---------- Recorded data

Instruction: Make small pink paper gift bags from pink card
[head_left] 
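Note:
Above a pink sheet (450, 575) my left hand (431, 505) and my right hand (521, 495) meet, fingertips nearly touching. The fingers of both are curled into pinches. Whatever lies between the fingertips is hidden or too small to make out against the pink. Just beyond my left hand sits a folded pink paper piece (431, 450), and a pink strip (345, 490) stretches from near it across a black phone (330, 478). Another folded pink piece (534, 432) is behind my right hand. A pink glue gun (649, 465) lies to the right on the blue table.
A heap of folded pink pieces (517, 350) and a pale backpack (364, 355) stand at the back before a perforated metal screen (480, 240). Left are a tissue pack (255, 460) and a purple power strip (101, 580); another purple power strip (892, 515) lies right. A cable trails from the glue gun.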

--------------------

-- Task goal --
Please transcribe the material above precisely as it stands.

-- Written response --
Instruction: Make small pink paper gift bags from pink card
[head_left] 
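Note:
Above a pink sheet (450, 575) my left hand (431, 505) and my right hand (521, 495) meet, fingertips nearly touching. The fingers of both are curled into pinches. Whatever lies between the fingertips is hidden or too small to make out against the pink. Just beyond my left hand sits a folded pink paper piece (431, 450), and a pink strip (345, 490) stretches from near it across a black phone (330, 478). Another folded pink piece (534, 432) is behind my right hand. A pink glue gun (649, 465) lies to the right on the blue table.
A heap of folded pink pieces (517, 350) and a pale backpack (364, 355) stand at the back before a perforated metal screen (480, 240). Left are a tissue pack (255, 460) and a purple power strip (101, 580); another purple power strip (892, 515) lies right. A cable trails from the glue gun.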

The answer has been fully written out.